*WHAT YOU SHOULD DO:*
Reproduce the entire listing below exactly.

*GIVEN DATA:*

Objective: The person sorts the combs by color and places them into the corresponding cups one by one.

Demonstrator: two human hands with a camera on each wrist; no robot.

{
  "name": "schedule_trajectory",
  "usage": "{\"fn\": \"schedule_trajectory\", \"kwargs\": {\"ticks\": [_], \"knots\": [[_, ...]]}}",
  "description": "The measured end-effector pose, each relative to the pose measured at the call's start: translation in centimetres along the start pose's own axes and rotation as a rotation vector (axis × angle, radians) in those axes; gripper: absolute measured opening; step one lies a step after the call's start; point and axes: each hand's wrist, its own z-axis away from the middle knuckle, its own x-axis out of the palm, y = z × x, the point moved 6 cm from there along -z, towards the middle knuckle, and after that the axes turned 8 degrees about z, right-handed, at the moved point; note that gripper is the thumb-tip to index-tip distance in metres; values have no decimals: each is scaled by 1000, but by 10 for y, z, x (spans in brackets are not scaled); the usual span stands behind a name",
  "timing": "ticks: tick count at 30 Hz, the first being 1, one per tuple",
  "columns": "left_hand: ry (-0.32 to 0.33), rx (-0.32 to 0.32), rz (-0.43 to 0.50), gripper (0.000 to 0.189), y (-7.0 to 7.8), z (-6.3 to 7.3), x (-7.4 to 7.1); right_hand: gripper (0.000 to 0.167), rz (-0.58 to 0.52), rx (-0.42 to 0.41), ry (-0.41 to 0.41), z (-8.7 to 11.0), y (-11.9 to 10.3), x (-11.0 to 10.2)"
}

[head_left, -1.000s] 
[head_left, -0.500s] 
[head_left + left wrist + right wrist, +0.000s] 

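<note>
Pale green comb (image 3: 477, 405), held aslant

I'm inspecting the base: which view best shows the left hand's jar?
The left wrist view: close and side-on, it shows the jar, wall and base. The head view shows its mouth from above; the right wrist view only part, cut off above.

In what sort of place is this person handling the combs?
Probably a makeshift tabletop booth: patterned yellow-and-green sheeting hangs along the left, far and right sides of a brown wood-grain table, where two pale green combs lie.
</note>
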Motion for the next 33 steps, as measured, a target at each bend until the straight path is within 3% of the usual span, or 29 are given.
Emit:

*RESPONSE BELOW:*
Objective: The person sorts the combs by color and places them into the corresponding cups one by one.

Demonstrator: two human hands with a camera on each wrist; no robot.

{
  "name": "schedule_trajectory",
  "usage": "{\"fn\": \"schedule_trajectory\", \"kwargs\": {\"ticks\": [_], \"knots\": [[_, ...]]}}",
  "description": "The measured end-effector pose, each relative to the pose measured at the call's start: translation in centimetres along the start pose's own axes and rotation as a rotation vector (axis × angle, radians) in those axes; gripper: absolute measured opening; step one lies a step after the call's start; point and axes: each hand's wrist, its own z-axis away from the middle knuckle, its own x-axis out of the palm, y = z × x, the point moved 6 cm from there along -z, towards the middle knuckle, and after that the axes turned 8 degrees about z, right-handed, at the moved point; note that gripper is the thumb-tip to index-tip distance in metres; values have no decimals: each is scaled by 1000, but by 10 for y, z, x (spans in brackets are not scaled); the usual span stands behind a name",
  "timing": "ticks: tick count at 30 Hz, the first being 1, one per tuple",
  "columns": "left_hand: ry (-0.32 to 0.33), rx (-0.32 to 0.32), rz (-0.43 to 0.50), gripper (0.000 to 0.189), y (-7.0 to 7.8), z (-6.3 to 7.3), x (-7.4 to 7.1); right_hand: gripper (0.000 to 0.167), rz (-0.58 to 0.52), rx (-0.42 to 0.41), ry (-0.41 to 0.41), z (-8.7 to 11.0), y (-11.9 to 10.3), x (-11.0 to 10.2)"
}

[head_left, -1.000s] 
[head_left, -0.500s] 
[head_left + left wrist + right wrist, +0.000s] 

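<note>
Pale green comb (image 3: 477, 405), held aslant

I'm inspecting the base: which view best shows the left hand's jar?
The left wrist view: close and side-on, it shows the jar, wall and base. The head view shows its mouth from above; the right wrist view only part, cut off above.

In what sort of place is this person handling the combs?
Probably a makeshift tabletop booth: patterned yellow-and-green sheeting hangs along the left, far and right sides of a brown wood-grain table, where two pale green combs lie.
</note>
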Motion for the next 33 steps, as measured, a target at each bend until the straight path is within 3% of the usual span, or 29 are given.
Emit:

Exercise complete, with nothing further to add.